■ WORK REQUEST
Nothing past the line containing "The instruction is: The" belongs in the output. Copy exactly every line of the data below from the first up to and including it.

■ DATA SHOWN
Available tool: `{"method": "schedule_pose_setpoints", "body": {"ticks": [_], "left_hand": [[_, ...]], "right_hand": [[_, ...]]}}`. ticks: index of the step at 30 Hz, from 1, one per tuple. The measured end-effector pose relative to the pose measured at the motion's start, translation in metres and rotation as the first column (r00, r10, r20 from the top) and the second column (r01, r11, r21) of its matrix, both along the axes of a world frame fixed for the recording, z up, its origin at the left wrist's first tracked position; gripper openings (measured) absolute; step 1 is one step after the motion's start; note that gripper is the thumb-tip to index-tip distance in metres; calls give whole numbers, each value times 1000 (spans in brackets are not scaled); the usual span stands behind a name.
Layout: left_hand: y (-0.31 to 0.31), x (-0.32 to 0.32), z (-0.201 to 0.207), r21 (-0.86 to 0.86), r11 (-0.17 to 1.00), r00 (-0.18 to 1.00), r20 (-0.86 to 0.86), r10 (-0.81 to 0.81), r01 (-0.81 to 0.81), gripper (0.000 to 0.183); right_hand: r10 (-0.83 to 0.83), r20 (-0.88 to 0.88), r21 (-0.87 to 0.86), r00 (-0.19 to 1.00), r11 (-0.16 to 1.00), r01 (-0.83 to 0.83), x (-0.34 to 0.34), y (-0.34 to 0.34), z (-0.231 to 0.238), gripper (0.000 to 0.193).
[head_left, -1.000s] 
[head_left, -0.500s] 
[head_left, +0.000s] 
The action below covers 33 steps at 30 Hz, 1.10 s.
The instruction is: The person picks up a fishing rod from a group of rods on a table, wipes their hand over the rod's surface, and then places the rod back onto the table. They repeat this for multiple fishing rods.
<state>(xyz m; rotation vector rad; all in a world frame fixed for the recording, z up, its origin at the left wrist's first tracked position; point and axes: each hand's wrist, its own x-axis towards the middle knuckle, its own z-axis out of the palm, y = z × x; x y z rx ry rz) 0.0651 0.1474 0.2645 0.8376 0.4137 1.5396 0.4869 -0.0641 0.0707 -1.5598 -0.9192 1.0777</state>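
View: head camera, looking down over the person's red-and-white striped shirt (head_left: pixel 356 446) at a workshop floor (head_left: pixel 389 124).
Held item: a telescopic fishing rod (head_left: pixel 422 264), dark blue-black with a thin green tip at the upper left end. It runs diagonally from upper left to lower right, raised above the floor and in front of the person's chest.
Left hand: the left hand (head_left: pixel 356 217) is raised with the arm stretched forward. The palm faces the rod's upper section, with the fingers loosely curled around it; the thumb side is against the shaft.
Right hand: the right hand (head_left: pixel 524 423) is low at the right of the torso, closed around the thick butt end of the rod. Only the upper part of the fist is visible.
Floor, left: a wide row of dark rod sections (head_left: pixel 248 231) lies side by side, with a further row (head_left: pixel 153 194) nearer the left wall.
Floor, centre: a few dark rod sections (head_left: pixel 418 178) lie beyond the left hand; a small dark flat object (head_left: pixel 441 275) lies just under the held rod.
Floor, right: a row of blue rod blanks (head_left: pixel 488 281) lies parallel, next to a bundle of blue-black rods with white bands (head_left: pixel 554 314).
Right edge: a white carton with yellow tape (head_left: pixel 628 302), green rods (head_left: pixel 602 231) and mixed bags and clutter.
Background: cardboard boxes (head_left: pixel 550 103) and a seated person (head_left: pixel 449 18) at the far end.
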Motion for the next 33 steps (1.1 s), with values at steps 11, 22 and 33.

■ EXERCISE ANSWER
Available tool: `{"method": "schedule_pose_setpoints", "body": {"ticks": [_], "left_hand": [[_, ...]], "right_hand": [[_, ...]]}}`. ticks: index of the step at 30 Hz, from 1, one per tuple. The measured end-effector pose relative to the pose measured at the motion's start, translation in metres and rotation as the first column (r00, r10, r20 from the top) and the second column (r01, r11, r21) of its matrix, both along the axes of a world frame fixed for the recording, z up, its origin at the left wrist's first tracked position; gripper openings (measured) absolute; step 1 is one step after the motion's start; note that gripper is the thumb-tip to index-tip distance in metres; calls give whole numbers, each value times 1000 (spans in brackets are not scaled); the usual span stands behind a name.
Layout: left_hand: y (-0.31 to 0.31), x (-0.32 to 0.32), z (-0.201 to 0.207), r21 (-0.86 to 0.86), r11 (-0.17 to 1.00), r00 (-0.18 to 1.00), r20 (-0.86 to 0.86), r10 (-0.81 to 0.81), r01 (-0.81 to 0.81), gripper (0.000 to 0.183); right_hand: r10 (-0.83 to 0.83), r20 (-0.88 to 0.88), r21 (-0.87 to 0.86), r00 (-0.19 to 1.00), r11 (-0.16 to 1.00), r01 (-0.83 to 0.83), x (-0.34 to 0.34), y (-0.34 to 0.34), z (-0.231 to 0.238), gripper (0.000 to 0.193).
[head_left, -1.000s] 
[head_left, -0.500s] 
[head_left, +0.000s] 
The action below covers 33 steps at 30 Hz, 1.10 s.
The instruction is: The person picks up a fishing rod from a group of rods on a table, wipes their hand over the rod's surface, and then places the rod back onto the table. They repeat this for multiple fishing rods.

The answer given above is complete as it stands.